These assumptions are configured in the beginning when starting vLLM. They are not fixed, so you can manually set them.

Step 1: All requests in the prefill phase

Obtain inputs

As the maximum number of tokens that can be schedules is 10, the scheduled tokens of each request can be represented as {'0': 3, '1': 2, '2': 5}. Note thatrequest_2 uses chunked prefill, leaving 3 prompt tokens unscheduled.

1. Get token positions:

First, determine which request each token belongs to: tokens 0–2 are assigned to request_0, tokens 3–4 to request_1, and tokens 5–9 to request_2. To represent this mapping, we use request indices, for example, request indices: [0, 0, 0, 1, 1, 2, 2, 2, 2, 2].

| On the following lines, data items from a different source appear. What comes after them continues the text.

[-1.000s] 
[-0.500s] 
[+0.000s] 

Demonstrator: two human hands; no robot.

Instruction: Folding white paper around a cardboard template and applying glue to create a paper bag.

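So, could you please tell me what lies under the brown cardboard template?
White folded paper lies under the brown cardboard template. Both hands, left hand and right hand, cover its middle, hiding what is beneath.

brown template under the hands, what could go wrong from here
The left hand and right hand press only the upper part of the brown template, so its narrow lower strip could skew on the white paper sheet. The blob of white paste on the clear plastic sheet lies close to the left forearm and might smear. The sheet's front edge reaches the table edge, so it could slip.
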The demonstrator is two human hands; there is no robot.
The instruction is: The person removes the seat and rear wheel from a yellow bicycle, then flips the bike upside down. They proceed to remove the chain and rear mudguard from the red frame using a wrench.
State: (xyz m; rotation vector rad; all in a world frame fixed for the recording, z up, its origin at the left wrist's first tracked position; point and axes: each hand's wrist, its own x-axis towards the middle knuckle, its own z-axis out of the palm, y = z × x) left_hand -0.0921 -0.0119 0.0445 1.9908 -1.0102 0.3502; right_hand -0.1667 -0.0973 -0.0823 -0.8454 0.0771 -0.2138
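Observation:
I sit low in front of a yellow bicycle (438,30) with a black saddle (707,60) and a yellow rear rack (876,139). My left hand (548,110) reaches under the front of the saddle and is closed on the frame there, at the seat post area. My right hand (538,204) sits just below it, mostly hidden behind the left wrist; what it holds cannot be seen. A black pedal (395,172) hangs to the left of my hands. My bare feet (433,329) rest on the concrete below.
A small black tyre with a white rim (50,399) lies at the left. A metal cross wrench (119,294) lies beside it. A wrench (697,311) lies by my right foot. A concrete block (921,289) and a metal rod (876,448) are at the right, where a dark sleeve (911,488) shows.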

For each request, use the number of computed tokens + the relative position of current scheduled tokens (request_0: [0 + 0, 0 + 1, 0 + 2], request_1: [0 + 0, 0 + 1], request_2: [0 + 0, 0 + 1,..., 0 + 4]) and then concatenate them together ([0, 1, 2, 0, 1, 0, 1, 2, 3, 4]).

Note: there is more efficient way (using request indices) to create positions in actual code.

Finally, token positions can be obtained as [0, 1, 2, 0, 1, 0, 1, 2, 3, 4]. This variable is token level.

2. Get token indices:

The shape of the current Token IDs table is (max num request, max model len).

Why these T_3_5, T_3_6, T_3_7 are in this table without being scheduled?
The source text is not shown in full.